Correct, it can. Not in the filesystem-dax case, but device-dax
supports 1GB pages.

> I ask because KVM's THP logic
> has historically relied on THP only supporting 2MB.  I cleaned this up in
> a recent series[*], which is in kvm/queue, but I obviously didn't actually
> test whether or not KVM would correctly handle 1GB non-hugetlbfs pages.

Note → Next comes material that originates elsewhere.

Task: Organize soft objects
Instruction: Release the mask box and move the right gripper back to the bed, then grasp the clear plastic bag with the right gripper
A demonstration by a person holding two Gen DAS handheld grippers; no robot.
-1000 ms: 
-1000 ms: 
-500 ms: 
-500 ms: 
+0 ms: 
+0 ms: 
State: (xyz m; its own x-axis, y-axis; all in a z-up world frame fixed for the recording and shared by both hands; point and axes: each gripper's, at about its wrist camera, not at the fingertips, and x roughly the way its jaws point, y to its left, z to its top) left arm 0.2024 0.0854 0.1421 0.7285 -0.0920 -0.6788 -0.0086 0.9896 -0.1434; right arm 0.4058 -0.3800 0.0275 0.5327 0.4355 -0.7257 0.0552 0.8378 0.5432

Yeah, since device-dax is the only path to support longterm page
pinning for vfio device assignment, testing with device-dax + 1GB
pages would be a useful sanity check.

Liran Alon Dec. 12, 2019, 5:39 p.m. UTC | #9

> On 12 Dec 2019, at 18:54, Dan Williams <dan.j.williams@intel.com> wrote:
> 
> On Thu, Dec 12, 2019 at 4:34 AM Liran Alon <liran.alon@oracle.com> wrote:
>> 
>> 
>> 
>>> On 11 Dec 2019, at 23:32, Barret Rhoden <brho@google.com> wrote:
>>> 
>>> This change allows KVM to map DAX-backed files made of huge pages with
>>> huge mappings in the EPT/TDP.
>>> 
>>> DAX pages are not PageTransCompound.  The existing check is trying to
>>> determine if the mapping for the pfn is a huge mapping or not.  For
>>> non-DAX maps, e.g. hugetlbfs, that means checking PageTransCompound.
>>> For DAX, we can check the page table itself.
>> 
>> For hugetlbfs pages, tdp_page_fault() -> mapping_level() -> host_mapping_level() -> kvm_host_page_size() -> vma_kernel_pagesize()
>> will return the page-size of the hugetlbfs without the need to parse the page-tables.
>> See vma->vm_ops->pagesize() callback implementation at hugetlb_vm_ops->pagesize()==hugetlb_vm_op_pagesize().
>> 
>> Only for pages that were originally mapped as small-pages and later merged to larger pages by THP, there is a need to check for PageTransCompound(). Again, instead of parsing page-tables.
>> 
>> Therefore, it seems more logical to me that:
>> (a) If DAX-backed files are mapped as large-pages to userspace, it should be reflected in vma->vm_ops->page_size() of that mapping. Causing kvm_host_page_size() to return the right size without the need to parse the page-tables.
> 
> A given dax-mapped vma may have mixed page sizes so ->page_size()
> can't be used reliably to enumerating the mapping size.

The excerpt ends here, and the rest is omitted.